Магистр ордена Саламандры не ожидал, что в его ученице сохранилось народное суеверие, говорившее, что исход болезни зависит от милости великой богини. Лила появилась на алтаре около десяти лет назад. Он хорошо помнил, как увидел ее в первый раз — еще совсем девчонку, маленькую и хрупкую, исхудавшую так, что, казалось, ее тонкая шея не выдерживала тяжести узла темных волос, с огромными темно-синими глазами, чуть запавшими и казавшимися от этого еще больше. Девчонка добилась встречи с ним, магистром ордена, и потребовала, чтобы он уговорил великую Саламандру вернуть из мертвых ее друга, сожженного на костре.

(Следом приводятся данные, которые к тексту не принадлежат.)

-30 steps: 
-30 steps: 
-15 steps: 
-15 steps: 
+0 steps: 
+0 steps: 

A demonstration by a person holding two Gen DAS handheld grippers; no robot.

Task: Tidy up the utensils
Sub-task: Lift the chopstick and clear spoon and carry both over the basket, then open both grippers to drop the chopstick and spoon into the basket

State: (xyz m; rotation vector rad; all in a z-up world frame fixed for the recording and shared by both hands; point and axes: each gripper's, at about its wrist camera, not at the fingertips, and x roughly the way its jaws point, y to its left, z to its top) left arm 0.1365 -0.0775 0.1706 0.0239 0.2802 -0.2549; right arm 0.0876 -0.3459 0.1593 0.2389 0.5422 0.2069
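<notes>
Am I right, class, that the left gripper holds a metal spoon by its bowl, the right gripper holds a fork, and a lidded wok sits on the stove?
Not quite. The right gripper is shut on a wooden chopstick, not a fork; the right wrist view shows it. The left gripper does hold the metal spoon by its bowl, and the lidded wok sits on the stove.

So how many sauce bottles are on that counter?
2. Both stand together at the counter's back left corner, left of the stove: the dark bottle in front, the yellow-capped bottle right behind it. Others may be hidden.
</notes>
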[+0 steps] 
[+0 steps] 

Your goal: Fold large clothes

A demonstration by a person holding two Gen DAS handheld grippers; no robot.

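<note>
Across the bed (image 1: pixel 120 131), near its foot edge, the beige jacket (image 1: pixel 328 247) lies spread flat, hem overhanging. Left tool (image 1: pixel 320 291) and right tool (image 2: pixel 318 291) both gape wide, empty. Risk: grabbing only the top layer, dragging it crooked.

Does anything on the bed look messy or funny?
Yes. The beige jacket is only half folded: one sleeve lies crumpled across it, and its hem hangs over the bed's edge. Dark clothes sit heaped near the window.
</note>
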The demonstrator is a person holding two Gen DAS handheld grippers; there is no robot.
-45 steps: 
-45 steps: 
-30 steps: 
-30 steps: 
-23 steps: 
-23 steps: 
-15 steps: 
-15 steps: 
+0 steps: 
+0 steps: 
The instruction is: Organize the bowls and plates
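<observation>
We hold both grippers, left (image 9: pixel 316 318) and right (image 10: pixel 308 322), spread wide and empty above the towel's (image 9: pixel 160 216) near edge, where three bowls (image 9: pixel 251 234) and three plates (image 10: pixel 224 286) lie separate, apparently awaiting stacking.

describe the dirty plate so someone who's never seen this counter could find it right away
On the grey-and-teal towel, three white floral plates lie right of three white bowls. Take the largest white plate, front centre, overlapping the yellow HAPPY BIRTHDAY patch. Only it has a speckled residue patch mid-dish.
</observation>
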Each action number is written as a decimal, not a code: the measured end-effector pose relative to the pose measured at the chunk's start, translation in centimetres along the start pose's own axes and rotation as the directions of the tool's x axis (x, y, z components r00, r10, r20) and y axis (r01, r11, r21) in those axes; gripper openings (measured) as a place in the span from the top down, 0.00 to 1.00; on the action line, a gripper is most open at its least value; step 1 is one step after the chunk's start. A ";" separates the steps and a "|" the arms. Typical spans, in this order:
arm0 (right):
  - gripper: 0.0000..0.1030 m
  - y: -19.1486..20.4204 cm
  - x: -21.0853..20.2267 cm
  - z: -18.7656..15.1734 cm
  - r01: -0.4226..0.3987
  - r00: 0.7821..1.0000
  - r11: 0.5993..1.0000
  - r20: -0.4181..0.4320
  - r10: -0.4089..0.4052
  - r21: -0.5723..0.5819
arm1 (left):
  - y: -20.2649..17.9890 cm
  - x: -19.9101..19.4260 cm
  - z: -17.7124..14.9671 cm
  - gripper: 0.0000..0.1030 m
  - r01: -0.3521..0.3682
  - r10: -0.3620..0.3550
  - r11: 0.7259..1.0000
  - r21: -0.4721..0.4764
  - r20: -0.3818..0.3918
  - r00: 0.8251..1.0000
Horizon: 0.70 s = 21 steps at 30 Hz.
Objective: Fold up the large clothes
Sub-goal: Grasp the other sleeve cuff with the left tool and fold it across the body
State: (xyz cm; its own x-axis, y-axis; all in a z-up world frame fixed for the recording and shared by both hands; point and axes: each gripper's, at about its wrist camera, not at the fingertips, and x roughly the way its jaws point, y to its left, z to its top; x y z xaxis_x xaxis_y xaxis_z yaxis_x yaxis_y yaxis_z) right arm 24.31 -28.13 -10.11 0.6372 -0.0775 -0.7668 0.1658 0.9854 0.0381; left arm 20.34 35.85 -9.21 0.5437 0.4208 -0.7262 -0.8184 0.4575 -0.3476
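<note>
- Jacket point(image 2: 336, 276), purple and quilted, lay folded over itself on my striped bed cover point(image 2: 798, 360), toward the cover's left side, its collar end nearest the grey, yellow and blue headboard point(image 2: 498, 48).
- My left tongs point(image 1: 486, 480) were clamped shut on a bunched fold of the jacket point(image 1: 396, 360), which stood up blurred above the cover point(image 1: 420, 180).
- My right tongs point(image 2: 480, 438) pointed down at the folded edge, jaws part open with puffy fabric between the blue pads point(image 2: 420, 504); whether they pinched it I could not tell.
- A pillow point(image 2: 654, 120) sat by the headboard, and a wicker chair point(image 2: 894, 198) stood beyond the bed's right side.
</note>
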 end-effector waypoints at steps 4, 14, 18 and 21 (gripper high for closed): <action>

Никогда еще магистр ордена Саламандры не чувствовал себя таким беспомощным. Он знал возможности магии, знал и ее пределы, куда меньшие, чем говорилось в народных легендах, храбро отодвигавших в бесконечность границу возможного и невозможного. Что он мог ответить этой невежественной и суеверной девчонке, которая смотрела на него так, будто бы он был последним, что она видела в жизни? Шантор попытался убедить ее оставить надежду, но девчонка не уходила и не поддавалась ни на какие уговоры. «Какой характер!» — дивился он, с сочувствием глядя на нее. Упорства — качества, совершенно необходимого для мага — в ней было более, чем достаточно. Это навело Шантора на мысль проверить, нет ли у этой малышки магических способностей.
— Ты никак не хочешь понять, что просишь у меня невозможного, — сказал он. — Но мне кажется, что ты тоже можешь овладеть искусством применения магии. Постарайся сделать то, что я попрошу. Если у тебя что-нибудь получится, я сам выучу тебя. Тогда ты сама решишь, мог ли я выполнить твою просьбу.
Она согласилась. Шантор нашел лист бумаги, скомкал и положил перед ней на стол.
— Будь внимательна, дитя мое, — сказал он, усаживая девушку лицом к столу. — Ты должна сильно пожелать, чтобы этот лист бумаги загорелся, и представить себе, как он горит. Соберись и вложи в пожелание всю свою силу, все напряжение, на какое способна. Поняла?